L’ancien magnat déchu d’Hollywood, Harvey Weinstein, autrefois tout-puissant producteur, purge désormais une peine pour viol et agression sexuelle. Il décrit sa vie en prison comme un véritable « enfer », cloîtré dans sa cellule à Rikers Island, à New York. Un quotidien sinistre où seuls les gardes et les infirmières brisent la monotonie d’une existence confinée, loin des paillettes d’Hollywood. Il affirme être enfermé vingt-trois heures par jour, ne bénéficiant que d’une demi-heure d’air frais, souvent en fauteuil roulant, tant sa santé décline.
La peur est devenue sa compagne constante. Weinstein clame qu’il est trop dangereux d’être en présence d’autres détenus. Il raconte même avoir été violemment agressé pour une simple question de téléphone, illustrant la « loi de la jungle » qui règne derrière les barreaux. À 73 ans, et rongé par divers problèmes de santé, l’idée de mourir en prison le terrifie. Il exprime son amertume face à l’absence de « clémence », malgré sa contribution passée à l’industrie cinématographique.

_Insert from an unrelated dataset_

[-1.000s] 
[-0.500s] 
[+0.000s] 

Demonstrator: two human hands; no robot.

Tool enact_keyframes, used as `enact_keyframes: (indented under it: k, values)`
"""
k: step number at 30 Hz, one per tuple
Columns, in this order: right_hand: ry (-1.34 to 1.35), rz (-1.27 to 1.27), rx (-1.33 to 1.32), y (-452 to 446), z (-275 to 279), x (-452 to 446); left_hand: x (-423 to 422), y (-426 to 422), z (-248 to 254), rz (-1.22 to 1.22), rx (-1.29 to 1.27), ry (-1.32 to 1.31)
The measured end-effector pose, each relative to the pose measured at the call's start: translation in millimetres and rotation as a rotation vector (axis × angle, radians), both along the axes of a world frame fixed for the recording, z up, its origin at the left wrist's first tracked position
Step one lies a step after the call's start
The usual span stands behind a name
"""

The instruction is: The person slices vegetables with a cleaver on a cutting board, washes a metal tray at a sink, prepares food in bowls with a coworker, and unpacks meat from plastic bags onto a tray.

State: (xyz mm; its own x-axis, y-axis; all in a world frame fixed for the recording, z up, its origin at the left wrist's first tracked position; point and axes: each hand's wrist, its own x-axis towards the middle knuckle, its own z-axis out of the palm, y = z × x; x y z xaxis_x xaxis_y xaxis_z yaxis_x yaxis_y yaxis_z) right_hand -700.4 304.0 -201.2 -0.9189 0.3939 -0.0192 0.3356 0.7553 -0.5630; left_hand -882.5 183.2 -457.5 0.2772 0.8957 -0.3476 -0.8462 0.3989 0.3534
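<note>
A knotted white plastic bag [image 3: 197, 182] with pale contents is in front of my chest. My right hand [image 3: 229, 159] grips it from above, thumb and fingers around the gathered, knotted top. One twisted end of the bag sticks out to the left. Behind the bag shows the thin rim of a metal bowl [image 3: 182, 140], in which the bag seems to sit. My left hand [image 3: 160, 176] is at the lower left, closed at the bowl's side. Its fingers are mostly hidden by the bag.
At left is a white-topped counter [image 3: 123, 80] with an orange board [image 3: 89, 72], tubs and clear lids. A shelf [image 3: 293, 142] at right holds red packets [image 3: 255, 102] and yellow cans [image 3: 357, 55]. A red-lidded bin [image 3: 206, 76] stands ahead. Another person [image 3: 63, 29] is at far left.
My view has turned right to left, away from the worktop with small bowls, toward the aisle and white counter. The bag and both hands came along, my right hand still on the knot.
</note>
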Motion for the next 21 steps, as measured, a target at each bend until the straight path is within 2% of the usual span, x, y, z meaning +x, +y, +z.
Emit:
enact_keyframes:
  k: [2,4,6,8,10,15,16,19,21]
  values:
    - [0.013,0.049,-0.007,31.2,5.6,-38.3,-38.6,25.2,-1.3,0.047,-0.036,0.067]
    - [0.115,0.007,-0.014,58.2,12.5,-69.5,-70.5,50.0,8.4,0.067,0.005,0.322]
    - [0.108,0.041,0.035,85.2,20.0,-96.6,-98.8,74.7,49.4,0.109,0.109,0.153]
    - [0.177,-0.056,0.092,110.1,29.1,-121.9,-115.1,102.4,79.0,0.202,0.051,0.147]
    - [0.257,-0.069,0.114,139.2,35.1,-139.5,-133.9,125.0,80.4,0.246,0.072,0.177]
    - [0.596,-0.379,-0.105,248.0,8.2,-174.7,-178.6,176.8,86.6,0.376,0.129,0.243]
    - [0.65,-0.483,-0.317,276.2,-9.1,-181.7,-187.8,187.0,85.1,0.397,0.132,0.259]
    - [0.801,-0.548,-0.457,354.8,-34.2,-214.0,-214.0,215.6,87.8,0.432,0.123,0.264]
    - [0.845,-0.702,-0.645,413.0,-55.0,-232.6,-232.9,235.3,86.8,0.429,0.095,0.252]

Son pouvoir, autrefois immense, lui permettait de faire et défaire les carrières à Hollywood. Mais ce n’est qu’en 2017 que l’horreur éclate au grand jour. Les enquêtes révélant l’étendue de ses agressions sexuelles ont propulsé le mouvement #MeToo sur la scène mondiale, libérant la parole de dizaines de victimes, dont des actrices célèbres comme Angelina Jolie et Gwyneth Paltrow.
Malgré l’annulation de sa condamnation initiale à New York, il a été reconnu coupable d’agression sexuelle sur Miriam Haley et condamné à seize ans de prison en Californie. Pourtant, Weinstein maintient avec audace son innocence, persistant à affirmer que ses rapports étaient consentis. L’homme qui a incarné la face sombre d’Hollywood doit être rejugé en avril, une nouvelle étape dans la chute spectaculaire d’un producteur qui promet d’être « innocenté », face à une justice qu’il refuse d’accepter.